Operating groups were held accountable, however, for return on investment
— they were expected to have their own review and approval process. The operations strategy and planned capital projects were vetted once a year in the annual planning process. Not having money was never an excuse for poor financial performance.
#4. The organization understands that the charged person has authority to do what they are charged to do.
Getting things done in an organization requires the help of others, including advice, facilitation, and granting access to resources.
If the organization hasn't been told that a given person is charged with a task and is empowered, they won't get the help they need.
In my rent-a-car company, everyone knew the staff could travel. In the Fortune 50 company, there were formal plan reviews and approvals.
#5. The charged person knows what they
can't
do without proper permission or approvals.
This can be a tricky balance, because while people under a tight leash of process and controls are not empowered, the opposite — a
lack
of process and controls — always leads to nasty surprises.
For the enabled company, the need to exceed limits is an exception, not the norm.
A common approach is a formal
“limits of authority” policy
. For example, limits on signing requirements for a check. To ensure the barn door has not been left open, additional limits on dollar amount and terms of sales contracts, purchase orders, and the like are also useful.
De facto limits work as well.
In the rent-a-car business, all customer service representatives had the capability to give away the rental to make a customer happy. But, they couldn't issue a credit greater than the rental amount.
Some companies even use osmosis.
I attended a talk by a Four Seasons general manager on how they deliver exceptional customer service. One of his tools was
minimal
controls on employees. All were empowered to say yes to any request, provided the request was not illegal or immoral and the customer was willing to pay for it. Since this talk was to a group of CFOs, there were lots of questions on controls. The basic control, the general manager explained, is well-trained employees. Interestingly, at the Four Seasons, there is limited formal training; employees learn from more senior employees by observing what they do. Osmosis.
Putting Empowerment Into Practice
A few tips…
Empowerment works best with strong, capable management teams and employees.
Organizations with weak employees and management need strong business control systems to minimize poor judgment and mistakes. But too tight a control system will prevent employees from getting their jobs done.
You need to really mean it.
If the individual or group's decisions can be overruled from above, and for whatever reason you need to be able to overrule them, don't ask them to do that.
If you doubt an employee or group's judgment, execution capability, etc., ask them to do something less that you think they
can
do.
Empowerment does need the opportunity to fail.
Hold status update meetings.
Is the effort likely to take more or less employee time and more or less other resources than previously expected?

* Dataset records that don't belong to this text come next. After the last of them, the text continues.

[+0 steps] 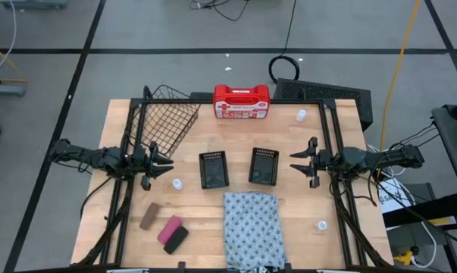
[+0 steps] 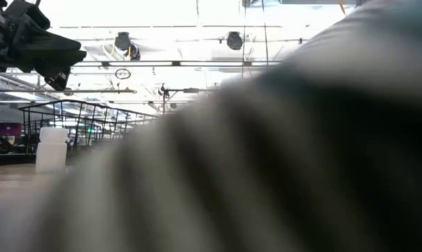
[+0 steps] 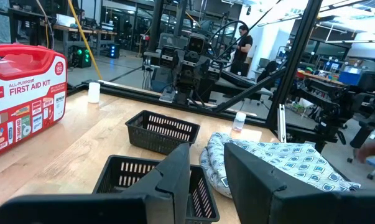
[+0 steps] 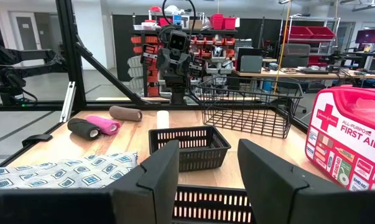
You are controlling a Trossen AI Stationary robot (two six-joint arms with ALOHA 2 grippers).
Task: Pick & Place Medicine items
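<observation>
The medicine items lie loose on the wooden table. A brown block (image 1: 150,215), a pink block (image 1: 170,227) and a black block (image 1: 176,240) are at the near left. Small white bottles stand near the left gripper (image 1: 177,183), at the far right (image 1: 301,115) and at the near right (image 1: 320,225). My left gripper (image 1: 164,163) hovers level at the left, open, with nothing between its fingers (image 3: 175,180). My right gripper (image 1: 300,163) hovers level at the right, facing it, also open with nothing between its fingers (image 4: 156,180).
Two black mesh trays (image 1: 214,168) (image 1: 264,166) sit between the grippers. A red-and-white first aid kit (image 1: 242,101) and a wire basket (image 1: 166,120) stand at the far edge. A patterned cloth (image 1: 251,227) lies at the near edge and blocks most of the low view.
</observation>
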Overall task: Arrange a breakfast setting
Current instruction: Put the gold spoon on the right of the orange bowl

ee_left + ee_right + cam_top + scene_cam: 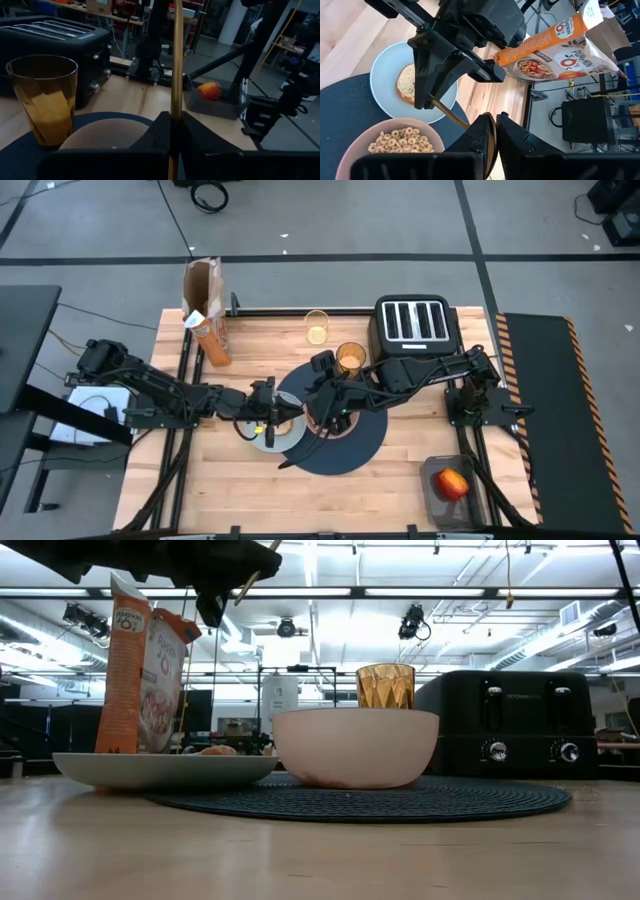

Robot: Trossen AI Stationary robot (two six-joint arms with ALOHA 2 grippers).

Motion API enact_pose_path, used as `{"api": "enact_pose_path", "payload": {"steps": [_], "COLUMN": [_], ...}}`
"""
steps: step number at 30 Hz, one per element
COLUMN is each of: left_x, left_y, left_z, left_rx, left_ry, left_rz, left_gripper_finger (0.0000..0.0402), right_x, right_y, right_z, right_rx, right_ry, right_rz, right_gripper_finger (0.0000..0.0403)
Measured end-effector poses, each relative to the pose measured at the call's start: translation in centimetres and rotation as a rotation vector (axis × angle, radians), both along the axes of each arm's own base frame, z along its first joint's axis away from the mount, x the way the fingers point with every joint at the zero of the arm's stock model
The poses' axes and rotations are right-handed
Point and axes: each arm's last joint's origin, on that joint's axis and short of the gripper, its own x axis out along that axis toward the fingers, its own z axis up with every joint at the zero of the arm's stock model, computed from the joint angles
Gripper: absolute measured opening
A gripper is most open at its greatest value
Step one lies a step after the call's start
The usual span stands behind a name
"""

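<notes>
Both grippers meet over the pale blue-grey plate [272, 437] and the navy placemat [350, 445], each shut on the gold spoon [451, 113]. My left gripper [272, 415] comes from the table's left, my right gripper [318, 418] from its right. A bagel half [407, 82] lies on the plate. The pinkish bowl [395, 142] holds cereal [397, 140] and stands on the mat. The amber tumbler [42, 100] stands on the mat's far edge. The red apple [451, 482] lies in a grey tray. My left gripper pinches the spoon's handle [175, 107] between its two fingers, which lie across it. The spoon is lifted clear above the plate and bowl. My right gripper pinches the spoon's bowl end [489, 131] between its two fingers. The handle runs from there to the left gripper [431, 97], clear of the table.
The black toaster [415, 325] stands at the far right of the table. The orange cereal box [205, 325] stands at the far left. A second glass [317, 327] stands at the far edge. The grey tray [440, 505] sits at the near right corner.
</notes>
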Motion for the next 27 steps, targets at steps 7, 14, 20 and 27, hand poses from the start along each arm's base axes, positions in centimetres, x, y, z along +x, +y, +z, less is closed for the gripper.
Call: {"api": "enact_pose_path", "payload": {"steps": [7, 14, 20, 27], "left_x": [0.0, 0.0, 0.0, 0.0], "left_y": [0.0, 0.0, 0.0, 0.0], "left_z": [0.0, 0.0, 0.1, 0.1], "left_rx": [-0.002, -0.001, 0.002, 0.014], "left_ry": [-0.002, -0.003, -0.005, -0.002], "left_rz": [0.005, 0.007, 0.005, 0.001], "left_gripper_finger": [0.0023, 0.0023, 0.0023, 0.0023], "right_x": [0.1, -0.5, -2.4, -3.1], "right_y": [0.1, -0.2, -0.9, -1.1], "right_z": [0.1, 1.1, 3.1, 3.4], "right_rx": [0.013, 0.034, 0.130, 0.178], "right_ry": [-0.022, -0.071, -0.121, -0.114], "right_rz": [-0.001, -0.045, -0.071, -0.108], "right_gripper_finger": [0.0075, 0.0147, 0.0161, 0.0172]}}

Does it seem the organization understands what the employee is trying to get done, so other employees can facilitate rather than obstruct?
In your status update meetings, validate that you and the employee are on the same page as to the desired outcome, that the situation hasn't changed (and if it has, agree on how it's different), and that the employee still has the time and access to the resources needed.
A strong internal audit function is critical.
An independent test of business and financial controls prevents surprises.
In the Fortune 50 example above, the company had a large internal audit group that vetted the business and financial control systems of the operating groups. By adhering to the principle of "what is expected is what is inspected," those systems and controls underwent a periodic review from outside the operating group.
True Empowerment is More Than a Catchphrase
Empowerment is often thought of as a trite buzzword, because while frequently proclaimed, it often leads nowhere.
But real empowerment doesn't happen with the stroke of a pen;
it demands ongoing, focused work and attention. Most important, it requires desire and commitment from the top of the organization.